You are viewing a plain text version of this content. The canonical link for it is here.
Posted to user@cassandra.apache.org by Philip Shon <ph...@gmail.com> on 2012/04/12 21:03:08 UTC
Trying to avoid super columns
I am currently working on a data model where the purpose is to look up
multiple products for given days of the year. Right now, that model
involves the usage of a super column family. e.g.
"2012-04-12": {
"product_id_1": {
price: 12.44,
tax: 1.00,
fees: 3.00,
},
"product_id_2": {
price: 50.00,
tax: 4.00,
fees: 10.00
}
}
I should note that for a given day/key, we are expecting in the range of 2
million to 4 million products (subcolumns).
With this model, I am able to retrieve any of the products for a given day
using hector's MultigetSuperSliceQuery.
I am looking into changing this model to use Composite column names.
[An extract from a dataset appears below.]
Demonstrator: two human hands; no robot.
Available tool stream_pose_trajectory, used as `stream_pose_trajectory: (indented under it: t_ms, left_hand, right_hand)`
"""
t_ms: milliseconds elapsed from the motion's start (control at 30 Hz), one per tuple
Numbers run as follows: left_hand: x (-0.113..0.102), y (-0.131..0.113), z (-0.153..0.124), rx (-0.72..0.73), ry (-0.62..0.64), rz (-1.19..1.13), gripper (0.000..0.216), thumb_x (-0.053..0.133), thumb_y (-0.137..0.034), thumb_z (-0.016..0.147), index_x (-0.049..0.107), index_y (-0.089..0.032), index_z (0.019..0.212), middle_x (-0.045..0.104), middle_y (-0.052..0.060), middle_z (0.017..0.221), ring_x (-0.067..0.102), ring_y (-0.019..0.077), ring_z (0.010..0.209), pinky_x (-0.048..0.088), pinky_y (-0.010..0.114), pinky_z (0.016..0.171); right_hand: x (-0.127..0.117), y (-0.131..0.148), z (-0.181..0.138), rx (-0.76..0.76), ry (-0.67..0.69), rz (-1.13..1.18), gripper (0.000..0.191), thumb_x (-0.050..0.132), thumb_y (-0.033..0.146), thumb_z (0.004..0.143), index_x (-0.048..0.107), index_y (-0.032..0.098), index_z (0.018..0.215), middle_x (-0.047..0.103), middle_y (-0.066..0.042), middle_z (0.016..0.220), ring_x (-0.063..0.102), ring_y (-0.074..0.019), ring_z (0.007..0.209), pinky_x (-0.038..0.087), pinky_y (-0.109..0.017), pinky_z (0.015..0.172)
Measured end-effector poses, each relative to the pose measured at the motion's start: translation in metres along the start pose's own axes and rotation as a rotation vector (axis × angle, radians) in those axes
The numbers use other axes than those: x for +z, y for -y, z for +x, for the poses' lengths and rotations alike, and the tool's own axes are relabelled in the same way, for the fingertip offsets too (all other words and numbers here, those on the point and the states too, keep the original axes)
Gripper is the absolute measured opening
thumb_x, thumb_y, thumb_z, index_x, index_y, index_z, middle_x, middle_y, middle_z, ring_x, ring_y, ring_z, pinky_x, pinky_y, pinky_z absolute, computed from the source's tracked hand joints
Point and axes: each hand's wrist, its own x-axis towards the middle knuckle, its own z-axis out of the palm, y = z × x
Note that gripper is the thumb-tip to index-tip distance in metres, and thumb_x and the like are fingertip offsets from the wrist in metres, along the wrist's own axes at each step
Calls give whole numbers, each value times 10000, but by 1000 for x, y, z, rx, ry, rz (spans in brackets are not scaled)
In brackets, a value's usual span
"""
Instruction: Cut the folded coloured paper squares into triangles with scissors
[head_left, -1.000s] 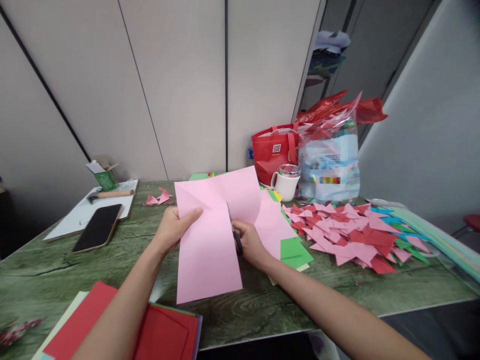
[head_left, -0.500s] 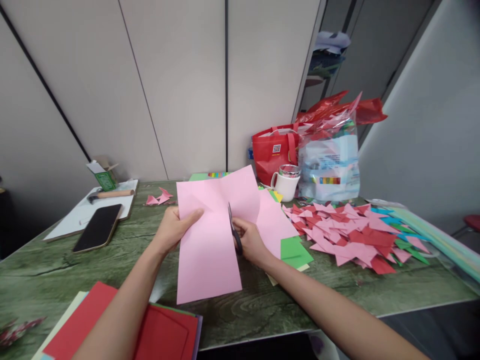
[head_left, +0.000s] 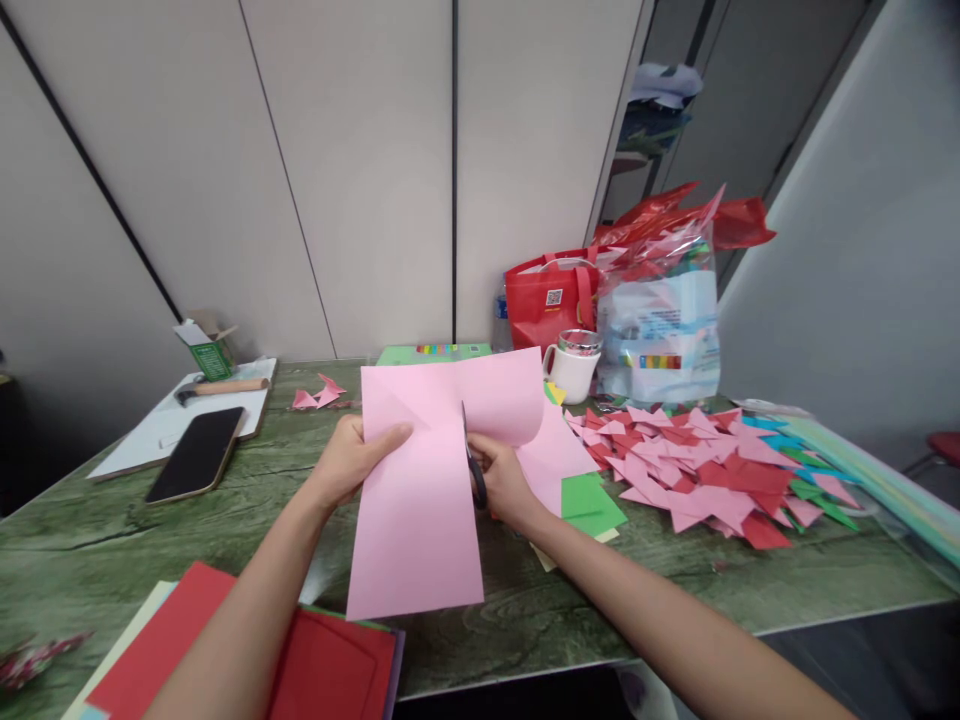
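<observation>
A large pink paper sheet (head_left: 416, 510) is held up over the table, cut from its near edge to beyond the middle. My left hand (head_left: 351, 462) pinches its left edge, thumb on top and fingers behind. My right hand (head_left: 502, 480) is closed round the dark handles of a pair of scissors (head_left: 475, 470). The blades point away from me at the end of the cut, partly hidden by the paper. To the right of the cut, the paper bends up and curls. Under it, another pink sheet (head_left: 555, 445) and a green sheet (head_left: 591, 505) lie on the table.
Pink and red paper stars (head_left: 697, 465) are heaped at the right. Behind stand a white mug (head_left: 574, 370), a red bag (head_left: 544, 310) and a clear plastic bag (head_left: 660, 320). At left lie a phone (head_left: 199, 453) and a hammer (head_left: 232, 387). Red paper (head_left: 330, 660) sits near me.
The sheet's right flap has swung lower and to the right, uncovering more of the green item behind. Both hands have shifted only slightly.
</observation>
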Motion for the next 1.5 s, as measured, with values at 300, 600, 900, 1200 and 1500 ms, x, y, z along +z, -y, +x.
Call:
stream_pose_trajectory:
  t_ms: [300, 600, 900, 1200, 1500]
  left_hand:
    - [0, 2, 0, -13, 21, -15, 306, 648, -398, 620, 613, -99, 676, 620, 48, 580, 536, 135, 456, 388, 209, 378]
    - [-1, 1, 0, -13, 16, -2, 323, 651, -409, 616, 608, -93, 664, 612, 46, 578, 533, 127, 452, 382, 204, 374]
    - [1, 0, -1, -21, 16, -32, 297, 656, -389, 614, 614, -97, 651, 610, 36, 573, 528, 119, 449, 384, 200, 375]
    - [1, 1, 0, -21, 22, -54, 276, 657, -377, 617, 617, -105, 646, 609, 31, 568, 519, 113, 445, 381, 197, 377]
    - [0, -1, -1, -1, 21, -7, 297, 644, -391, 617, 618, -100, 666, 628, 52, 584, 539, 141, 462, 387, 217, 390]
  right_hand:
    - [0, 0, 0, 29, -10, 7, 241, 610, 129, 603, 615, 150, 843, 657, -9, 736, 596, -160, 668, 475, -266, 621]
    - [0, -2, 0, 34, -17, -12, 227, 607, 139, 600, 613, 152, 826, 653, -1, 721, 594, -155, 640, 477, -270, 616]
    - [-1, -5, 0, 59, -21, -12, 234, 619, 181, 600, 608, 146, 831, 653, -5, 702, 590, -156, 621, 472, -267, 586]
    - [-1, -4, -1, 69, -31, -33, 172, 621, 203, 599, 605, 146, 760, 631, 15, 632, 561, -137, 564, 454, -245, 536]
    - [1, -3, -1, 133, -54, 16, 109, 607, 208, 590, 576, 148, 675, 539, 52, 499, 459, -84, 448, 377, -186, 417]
How
would I go about modeling this? My initial thought is to migrate the above
model into something more like the following.
"2012-04-12": {
"product_id_1:price": 12.44,
"product_id_1:tax": 1.00,
"product_id_1:fees": 3.00,
"product_id_2:price": 50.00,
"product_id_2:tax": 4.00,
"product_id_2:fees": 10.00,
}
The one thing that stands out to me with this approach is the number of
additonal columns that will be created for a single key. Will the increase
in columns, create new issues I will need to deal with?
Are there any other thoughts about if I should actually move forward (or
not) with migration this super column family to the model with the
component column names?
Thanks,
Phil
Re: Trying to avoid super columns
Posted by aaron morton <aa...@thelastpickle.com>.
If this is write once read many data you may get some benefit from packing all the info for a product into one column, using something like JSON for the column value.
>> The one thing that stands out to me with this approach is the number of additonal columns that will be created for a single key. Will the increase in columns, create new issues I will need to deal with?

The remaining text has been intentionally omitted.